## To do
Transcribe the entries below exactly from their first line through the line containing "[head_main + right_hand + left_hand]", and let no picture into the copy.

## Data to examine
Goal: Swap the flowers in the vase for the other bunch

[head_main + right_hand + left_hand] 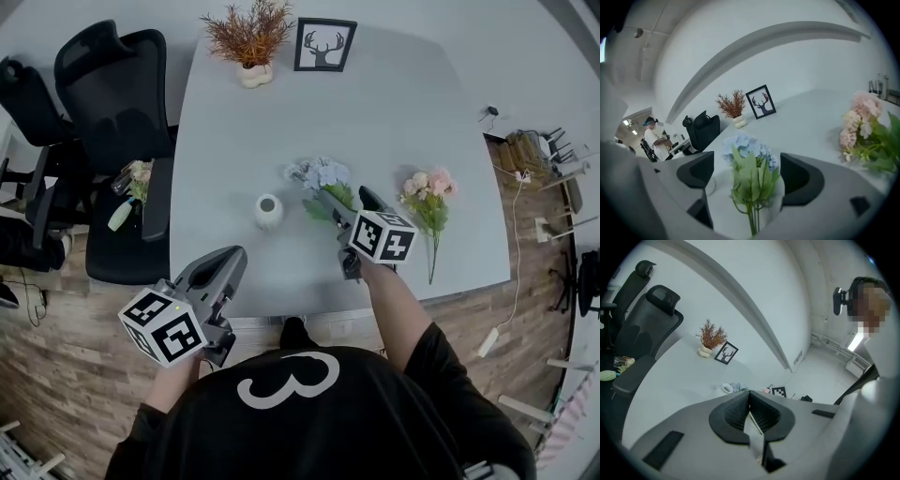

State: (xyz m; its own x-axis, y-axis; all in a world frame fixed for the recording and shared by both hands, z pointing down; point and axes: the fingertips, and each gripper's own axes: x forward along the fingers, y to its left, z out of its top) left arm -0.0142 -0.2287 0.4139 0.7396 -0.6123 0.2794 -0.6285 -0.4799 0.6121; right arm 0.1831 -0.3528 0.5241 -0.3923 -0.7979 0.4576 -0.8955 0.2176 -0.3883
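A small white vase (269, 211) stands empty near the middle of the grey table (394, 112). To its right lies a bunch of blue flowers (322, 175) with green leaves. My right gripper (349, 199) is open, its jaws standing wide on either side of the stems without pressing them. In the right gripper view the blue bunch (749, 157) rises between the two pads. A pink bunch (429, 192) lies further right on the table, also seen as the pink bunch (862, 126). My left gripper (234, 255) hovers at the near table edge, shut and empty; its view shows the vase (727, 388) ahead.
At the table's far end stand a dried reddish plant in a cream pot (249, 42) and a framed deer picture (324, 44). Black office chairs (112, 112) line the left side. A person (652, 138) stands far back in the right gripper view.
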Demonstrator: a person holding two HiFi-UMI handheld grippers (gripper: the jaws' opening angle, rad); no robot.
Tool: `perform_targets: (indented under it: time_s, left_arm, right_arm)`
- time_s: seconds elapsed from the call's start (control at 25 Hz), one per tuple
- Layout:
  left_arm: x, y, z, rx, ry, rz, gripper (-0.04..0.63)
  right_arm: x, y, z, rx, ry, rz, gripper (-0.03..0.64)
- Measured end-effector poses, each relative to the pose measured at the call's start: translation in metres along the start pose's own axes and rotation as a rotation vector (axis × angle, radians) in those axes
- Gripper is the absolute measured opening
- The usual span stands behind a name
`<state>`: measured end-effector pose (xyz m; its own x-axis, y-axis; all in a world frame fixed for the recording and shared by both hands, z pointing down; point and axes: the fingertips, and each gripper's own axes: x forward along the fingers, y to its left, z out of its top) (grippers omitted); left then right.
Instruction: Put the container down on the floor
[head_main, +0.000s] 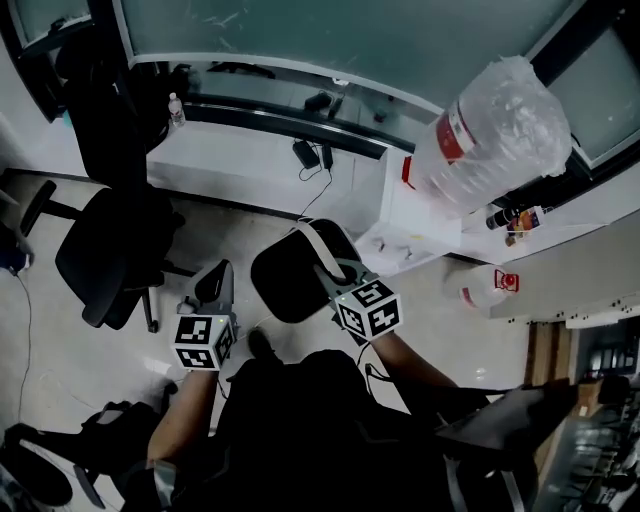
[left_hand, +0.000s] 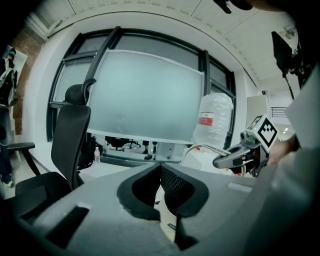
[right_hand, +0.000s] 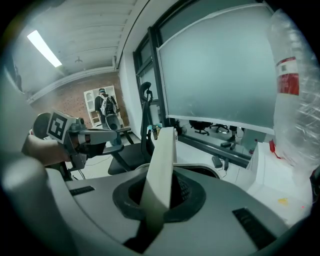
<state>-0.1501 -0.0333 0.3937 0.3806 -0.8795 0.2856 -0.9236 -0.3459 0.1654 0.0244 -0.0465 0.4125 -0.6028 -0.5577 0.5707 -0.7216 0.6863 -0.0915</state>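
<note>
Chair (head_main: 110, 255) in black mesh stands at the left, and just right of it the left gripper (head_main: 218, 275) hangs empty with its tips together, likely spare because one grip carries the load. Next comes the container (head_main: 285, 285), round, black and matte, hanging above the pale glossy floor (head_main: 250, 225) by its flat cream handle (head_main: 318, 245). The right gripper (head_main: 335, 272) is clamped tight on that handle, probably to lower it level; a crinkled clear bottle (head_main: 495, 130) stands far right.

In the head view, the right gripper (head_main: 328, 272) hides part of the container (head_main: 285, 280).
</note>
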Motion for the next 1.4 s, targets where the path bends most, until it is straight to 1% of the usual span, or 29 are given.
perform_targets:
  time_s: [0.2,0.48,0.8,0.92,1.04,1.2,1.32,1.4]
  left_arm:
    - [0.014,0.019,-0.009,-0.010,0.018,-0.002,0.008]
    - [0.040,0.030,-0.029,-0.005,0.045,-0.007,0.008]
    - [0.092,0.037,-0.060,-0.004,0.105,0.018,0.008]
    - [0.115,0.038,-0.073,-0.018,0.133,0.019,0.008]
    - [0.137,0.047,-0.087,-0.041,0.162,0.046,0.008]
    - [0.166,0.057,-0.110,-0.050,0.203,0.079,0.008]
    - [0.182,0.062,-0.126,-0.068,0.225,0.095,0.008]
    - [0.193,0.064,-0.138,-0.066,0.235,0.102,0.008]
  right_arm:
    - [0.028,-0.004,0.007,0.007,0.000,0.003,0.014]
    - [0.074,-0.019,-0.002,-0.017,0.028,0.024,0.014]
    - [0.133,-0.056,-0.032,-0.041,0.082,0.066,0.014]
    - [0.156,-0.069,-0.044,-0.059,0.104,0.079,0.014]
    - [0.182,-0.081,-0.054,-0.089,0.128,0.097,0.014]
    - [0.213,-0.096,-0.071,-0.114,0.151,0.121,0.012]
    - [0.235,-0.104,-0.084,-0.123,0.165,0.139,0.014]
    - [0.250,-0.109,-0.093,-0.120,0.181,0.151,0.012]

## Exercise response
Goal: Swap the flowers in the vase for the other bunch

[head_main + right_hand + left_hand] 

This answer has been written out in full.